Thakur Jodha Singh Ataiya (c. 1820s – 28 April 1858) (जोधा सिंह अटैया) was an Indian zamindar and revolutionary from Rasulpur (Rasulpur Ataiya) village in Fatehpur district, Uttar Pradesh. He played a pivotal role in the Indian Rebellion of 1857 by organising armed resistance against British colonial forces. He led the seizure of the Fatehpur treasury, engaged in guerrilla warfare, and became a prominent freedom fighter in north-central India before being executed by British forces during the Bawani Imli massacre with his 51 revolutionaries.

== Early life ==
Jodha Singh was born into a Rajput family in Rasulpur, a village near Khajuha in present-day Fatehpur district. As a landholder (zamindar), he enjoyed a position of social influence, which he later used to mobilise support against British rule. His ideological leanings were shaped by the growing unrest across India and revolutionary contemporaries like Rani Lakshmibai and Tatya Tope.

== Role in the 1857 Rebellion ==
During the Indian Rebellion of 1857, Jodha Singh emerged as a key leader in the Fatehpur region. He collaborated with Deputy Collector Hikmat Ullah Khan and fellow revolutionary Thakur Daryao Singh. Together, they captured the Fatehpur treasury and civil court, challenging British administrative control.

He rallied thousands of peasants in Khajuha and Bindki areas and took to guerrilla warfare, famously defeating Colonel Powell in direct engagement.

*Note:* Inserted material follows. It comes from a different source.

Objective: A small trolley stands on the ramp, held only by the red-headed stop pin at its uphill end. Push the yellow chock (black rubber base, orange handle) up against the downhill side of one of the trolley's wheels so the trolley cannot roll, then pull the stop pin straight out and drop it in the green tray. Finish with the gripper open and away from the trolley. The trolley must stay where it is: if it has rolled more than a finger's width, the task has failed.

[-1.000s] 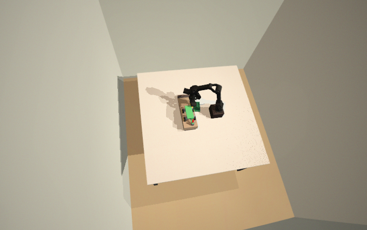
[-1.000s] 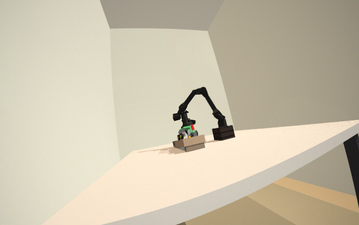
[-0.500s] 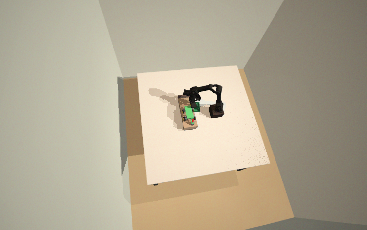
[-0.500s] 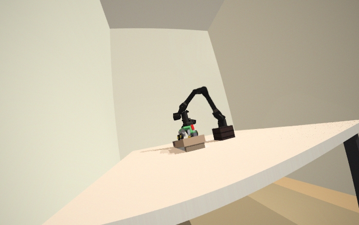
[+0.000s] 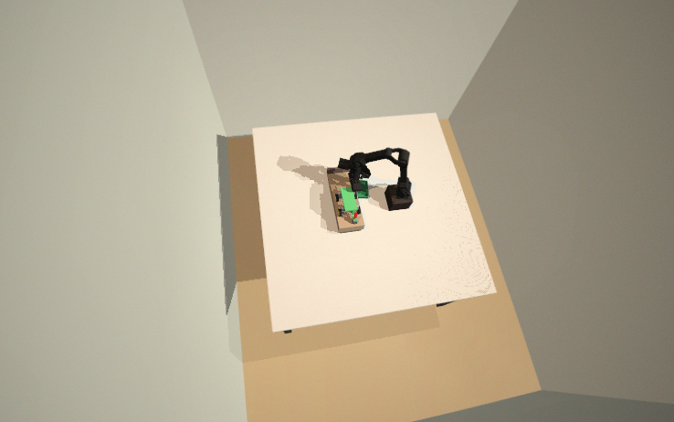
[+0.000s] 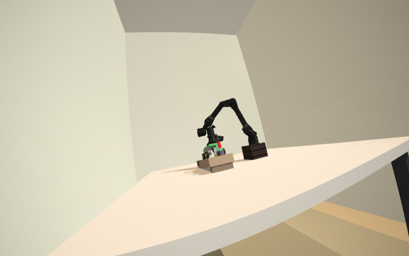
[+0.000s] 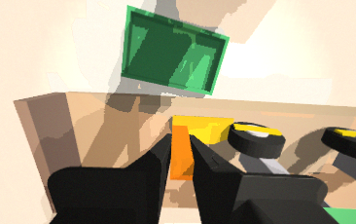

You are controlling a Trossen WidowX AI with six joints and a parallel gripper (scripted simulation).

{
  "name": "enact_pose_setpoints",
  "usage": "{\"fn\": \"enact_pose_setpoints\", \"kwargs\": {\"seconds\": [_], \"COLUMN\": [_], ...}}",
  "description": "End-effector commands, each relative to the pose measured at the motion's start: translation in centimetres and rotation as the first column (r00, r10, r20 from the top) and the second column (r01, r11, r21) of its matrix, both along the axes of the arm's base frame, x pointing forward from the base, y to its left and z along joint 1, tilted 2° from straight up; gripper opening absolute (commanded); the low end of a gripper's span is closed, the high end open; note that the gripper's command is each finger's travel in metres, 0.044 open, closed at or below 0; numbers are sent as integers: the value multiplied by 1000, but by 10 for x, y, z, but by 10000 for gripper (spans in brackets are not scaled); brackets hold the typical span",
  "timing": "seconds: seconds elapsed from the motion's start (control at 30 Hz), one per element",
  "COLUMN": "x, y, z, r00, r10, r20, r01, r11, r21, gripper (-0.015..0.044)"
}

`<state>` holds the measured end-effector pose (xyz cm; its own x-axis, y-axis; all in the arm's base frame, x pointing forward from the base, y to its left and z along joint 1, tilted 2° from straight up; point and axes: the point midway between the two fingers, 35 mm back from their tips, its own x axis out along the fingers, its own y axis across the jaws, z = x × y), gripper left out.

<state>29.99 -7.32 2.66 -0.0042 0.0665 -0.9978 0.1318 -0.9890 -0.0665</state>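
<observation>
Chock and wheel, the governing relation. The yellow chock (image 7: pixel 209 128) lies on the ramp (image 5: pixel 351 226) (image 6: pixel 221 160) (image 7: pixel 92 114), just beside the far right wheel (image 5: pixel 356 195) (image 7: pixel 255 142) of the trolley (image 5: pixel 349 200) (image 6: pixel 213 147) (image 7: pixel 344 215), on its downhill, far side. The claw (image 5: pixel 356 185) (image 6: pixel 213 141) (image 7: pixel 179 138) is narrow, holding the orange handle (image 7: pixel 180 158), whose long face appears to run across the ramp. The coming push, if any gap remains (contact cannot be confirmed), should therefore point near, along the slope. Excess force might shift the trolley uphill against its restraint. The red-headed pin (image 5: pixel 355 215) (image 6: pixel 219 144) stands at the near, uphill end; the green tray (image 5: pixel 368 190) (image 7: pixel 167 85) lies right of the ramp.
</observation>
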Motion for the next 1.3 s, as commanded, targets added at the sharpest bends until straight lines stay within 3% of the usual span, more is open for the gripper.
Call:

== Capture and Execution ==

On 28 April 1858, following betrayal by informants, Jodha Singh and 51 of his companions were arrested by British forces near Ghoora village. All 52 were publicly hanged from a large tamarind tree near Khajuha, now known as the Bawani Imli massacre. The British left the bodies hanging for 37 days as a warning, prohibiting any cremation. However, on the night of 3 June 1858, Maharaja Bhawani Singh and local supporters retrieved the remains and performed the final rites at Shivrajpur Ghat on the Ganges.

== Legacy ==
Jodha Singh is commemorated as one of the first freedom fighters from central Uttar Pradesh. His name is inscribed on the memorial stones at the Bawani Imli site. The tamarind tree, believed by locals to have stopped growing after the incident, remains a historic symbol of sacrifice.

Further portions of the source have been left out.